One can be a feminist and uphold feminist beliefs, but no feminist has the right to speak on behalf of every woman. The fact is that every woman’s circumstance is nuanced, continuously evolving a intersecting at the crossroads of race, gender, sexuality, religion, mental/physical abilities, et cetera. Feminism has formed a pathway for Western scholars and activists to think they have the responsibility to speak on behalf of all women. Hoodfar’s voice is one needed to provide the truths North American feminist academics can not speak on behalf of.

Earlier on this year, I came across Homa Hoodfar’s publications when writing my paper on second-generation Muslim-Canadian women who face the continuous struggle of juggling their a lifestyle that involves multiple cultures, one Muslim-Iranian and the other Canadian. Naturally, I had to come across the topic of the hijab, and this is where I found Hoodfar’s work to be refreshingly nuanced. She rejects the reductionist Western feminist mentality by providing the simple point that the veil is used as a “marker of identity” for diasporic Muslim communities. She takes a neutral stance, writing, “The controversies surrounding the veil and the sometimes hostile attitude toward veiling and veiled women, combined with the insistence of the Diaspora Muslim community in presenting the veil as an Islamic symbol of Muslim identity, have given birth to a political battle where few combatants or onlookers have bothered to re-examine their assumptions about the veil or its implications for the women who wear it.”

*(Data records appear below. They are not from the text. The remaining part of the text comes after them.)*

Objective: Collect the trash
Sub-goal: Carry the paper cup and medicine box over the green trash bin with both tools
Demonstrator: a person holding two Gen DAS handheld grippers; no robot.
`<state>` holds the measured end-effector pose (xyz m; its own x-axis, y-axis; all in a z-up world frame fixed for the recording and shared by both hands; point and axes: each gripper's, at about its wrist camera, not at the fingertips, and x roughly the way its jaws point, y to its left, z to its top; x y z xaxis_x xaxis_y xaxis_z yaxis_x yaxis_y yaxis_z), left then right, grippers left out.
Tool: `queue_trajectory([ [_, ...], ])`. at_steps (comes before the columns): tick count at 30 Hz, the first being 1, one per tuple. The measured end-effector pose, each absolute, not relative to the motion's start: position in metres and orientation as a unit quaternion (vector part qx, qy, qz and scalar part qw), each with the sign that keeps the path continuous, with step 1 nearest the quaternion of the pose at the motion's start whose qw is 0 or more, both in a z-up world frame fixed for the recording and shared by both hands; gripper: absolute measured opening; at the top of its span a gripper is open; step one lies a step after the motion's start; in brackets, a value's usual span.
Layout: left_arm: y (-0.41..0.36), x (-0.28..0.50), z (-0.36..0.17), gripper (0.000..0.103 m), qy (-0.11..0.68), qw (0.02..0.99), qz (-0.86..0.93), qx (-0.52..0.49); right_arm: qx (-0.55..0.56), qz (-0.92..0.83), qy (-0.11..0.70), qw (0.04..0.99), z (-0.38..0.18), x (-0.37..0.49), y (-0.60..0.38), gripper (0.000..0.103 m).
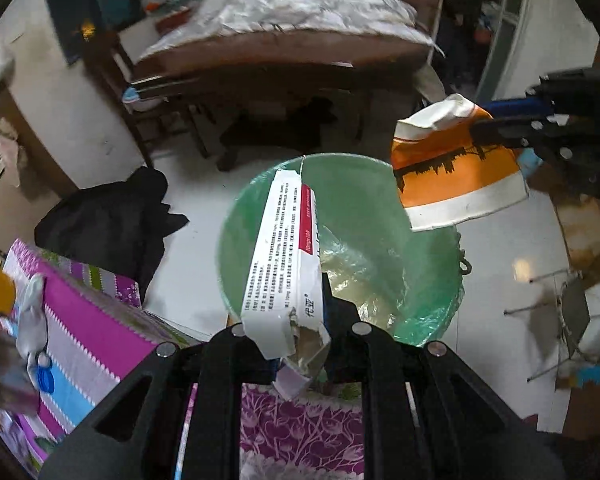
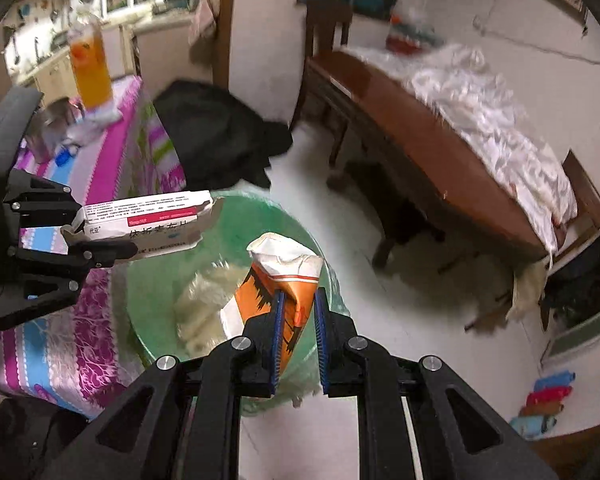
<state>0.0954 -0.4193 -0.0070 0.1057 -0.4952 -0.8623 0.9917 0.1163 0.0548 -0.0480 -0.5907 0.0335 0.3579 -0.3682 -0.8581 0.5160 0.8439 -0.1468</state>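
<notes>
Bin [image 1: 236, 240]: sitting on floor by table corner, catching drops.
Left gripper [image 1: 300, 332]: pinching medicine box [image 1: 284, 248] over bin.
Right gripper [image 2: 298, 320]: clamping crushed cup [image 2: 276, 276] above rim.

Both tools are matte black plastic. The left gripper [image 1: 300, 344] shows angular linkage arms with triangular cut-outs along the bottom of its frame, pinned by round silver screws. The right gripper [image 2: 298, 336] has the same black arms and silver screws, with ribbed blue pads [image 2: 278, 332] lining its fingers.
</notes>
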Motion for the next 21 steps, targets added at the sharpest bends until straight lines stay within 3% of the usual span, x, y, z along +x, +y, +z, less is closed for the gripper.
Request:
queue_trajectory([
  [7,-0.445,0.095,-0.017,0.014,0.369,0.631,-0.562,0.388,0.084,-0.258,0.556,0.786,0.011,-0.023,-0.599,0.016],
  [21,-0.459,0.100,-0.024,0.014,0.375,0.631,-0.547,0.403,0.100,-0.242,0.589,0.765,-0.012,-0.006,-0.612,0.016],
])
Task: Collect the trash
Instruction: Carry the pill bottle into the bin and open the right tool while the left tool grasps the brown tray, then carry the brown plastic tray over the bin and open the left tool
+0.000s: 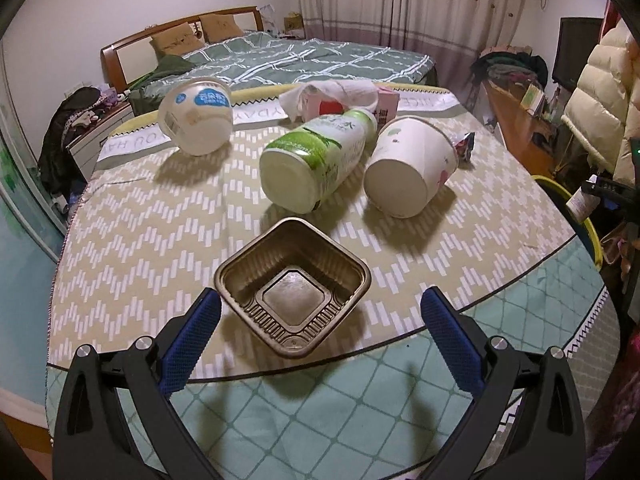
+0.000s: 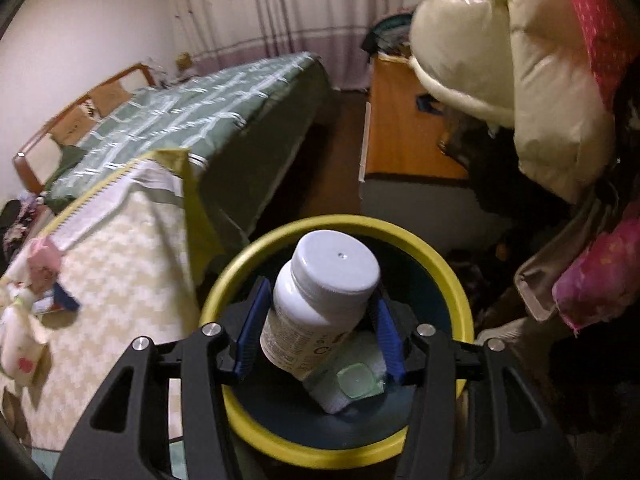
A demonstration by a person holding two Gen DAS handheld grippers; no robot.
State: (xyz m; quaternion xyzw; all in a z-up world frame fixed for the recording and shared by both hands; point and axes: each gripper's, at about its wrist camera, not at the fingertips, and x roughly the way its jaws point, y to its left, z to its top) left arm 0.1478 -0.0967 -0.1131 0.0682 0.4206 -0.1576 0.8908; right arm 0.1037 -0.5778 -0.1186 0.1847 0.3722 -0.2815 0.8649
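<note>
Now pill bottle [image 2: 320,304] between right jaws

Table [image 1: 160,240] in zigzag cloth, brown tray [image 1: 292,288], green bottle [image 1: 316,160], two tipped cups [image 1: 412,164]

Table is showing one brown tray [image 1: 294,286], one green bottle [image 1: 316,160], two white cups, left [image 1: 196,116] and right [image 1: 412,166], one tissue [image 1: 340,94], one pink carton [image 1: 386,106], one wrapper [image 1: 464,146]. Yellow-rimmed bin [image 2: 424,252] is holding one wipes pack [image 2: 352,380]; one white pill bottle [image 2: 320,300] over it.

Left wrist overlooks table [image 1: 120,240]; right wrist peers closely into bin [image 2: 452,280].
</note>
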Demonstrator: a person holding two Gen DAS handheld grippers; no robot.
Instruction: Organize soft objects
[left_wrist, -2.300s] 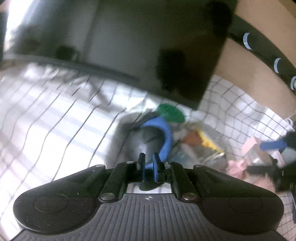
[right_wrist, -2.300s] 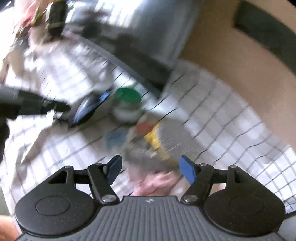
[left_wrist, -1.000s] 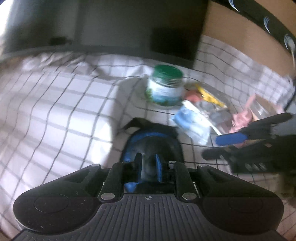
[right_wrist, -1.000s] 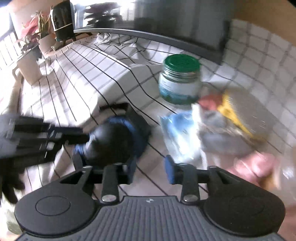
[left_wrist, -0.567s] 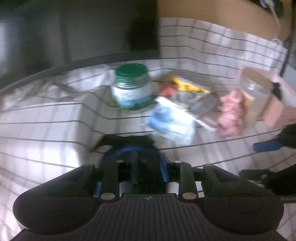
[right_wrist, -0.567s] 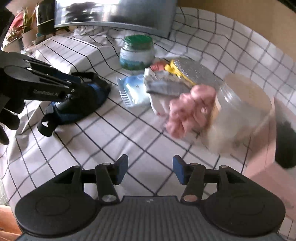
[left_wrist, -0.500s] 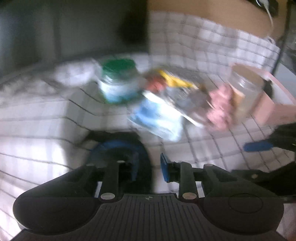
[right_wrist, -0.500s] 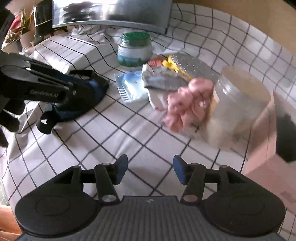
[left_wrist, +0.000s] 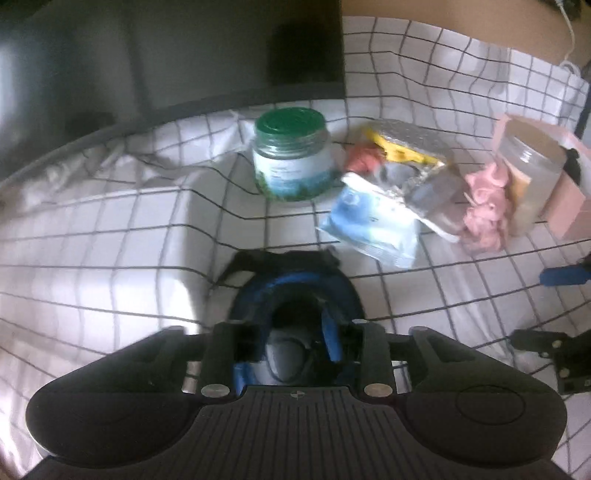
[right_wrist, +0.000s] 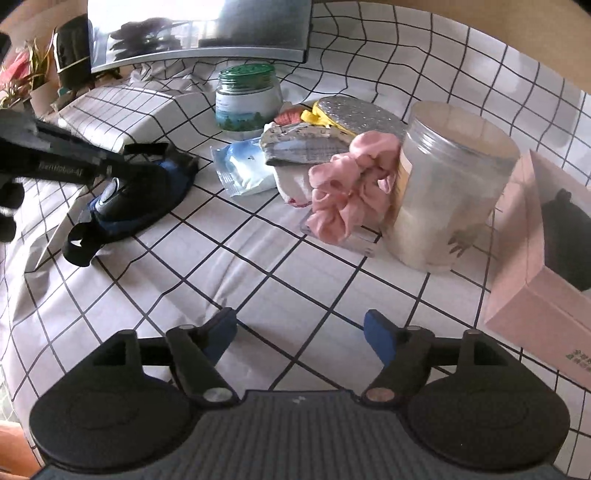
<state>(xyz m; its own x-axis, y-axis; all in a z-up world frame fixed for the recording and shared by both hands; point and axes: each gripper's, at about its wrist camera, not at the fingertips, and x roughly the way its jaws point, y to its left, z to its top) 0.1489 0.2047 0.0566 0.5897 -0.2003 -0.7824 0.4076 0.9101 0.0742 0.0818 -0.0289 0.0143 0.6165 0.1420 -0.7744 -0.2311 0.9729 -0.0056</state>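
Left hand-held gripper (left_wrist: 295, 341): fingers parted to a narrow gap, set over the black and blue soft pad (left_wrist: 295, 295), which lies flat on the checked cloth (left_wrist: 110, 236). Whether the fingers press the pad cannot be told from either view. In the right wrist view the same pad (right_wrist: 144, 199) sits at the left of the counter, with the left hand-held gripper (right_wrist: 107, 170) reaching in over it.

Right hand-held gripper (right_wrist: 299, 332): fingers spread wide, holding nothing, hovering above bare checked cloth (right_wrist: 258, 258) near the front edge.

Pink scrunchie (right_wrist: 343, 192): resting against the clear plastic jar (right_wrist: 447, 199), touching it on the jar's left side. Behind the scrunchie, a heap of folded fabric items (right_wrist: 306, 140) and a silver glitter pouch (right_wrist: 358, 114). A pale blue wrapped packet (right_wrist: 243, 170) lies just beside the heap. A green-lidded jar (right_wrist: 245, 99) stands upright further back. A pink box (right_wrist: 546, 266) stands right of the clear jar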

The allegations held against Hoodfar are based on gross exaggerations, and sadly, are excuses that ironically are working to perpetuate a prexisting divide between Iran and the West. What is even more unfortunate is that Iran is blind to the fact that within this category they call West, there are millions of lives, like my own, who are dual nationals and are watching our Iranian identity be suppressed by arbitrary arrests like Hoodfar’s. She is a role-model, by the virtue of her experiences as an Iranian, just as many others are to those who share their identity. She  provides a voice to many others, like myself, who don’t want to choose a category in which we have to represent ourselves, we want to live a hybridized life, where I can be Iranian with my family and Canadian with my friends but also allow for these two worlds to connect. How many times have past Iranian leaders reprimanded the West for our societal norms when in fact, it is the voices of second generation Iranian-Americans and Canadians these messages harm most? We deserve the right to a freely lived life where we can be both Canadian/American and Iranian, thus appreciating the good from both worlds and to educating others about the mistakes of both worlds. Our identities are fluid, we are all constantly changing, as are our discourses.

After over three months in prison, we have two options on how to view Homa Hoodfar’s current situation –the former being that we can choose to look at Evin Prison as the death chamber that killed dual nationals like Zahra Kazemi, or, the latter, the death chamber that bread heroes such as Marina Nemat, who to this day continues to be a human rights activist for dual nationals. While the Canadian government currently faces restrictions on this case, having no diplomatic relations with Iran, I write in hopes that the Irish government, of which Hoodfar is also a national, sheds greater light on her case and does everything within the limits of Iranian-Canadian political relations to set her free as soon as possible. Perhaps I will someday have the opportunity to meet a free Homa Hoodfar and thank her for not only her scholarly contributions, but for making me feel more proud than ever to be an Iranian woman.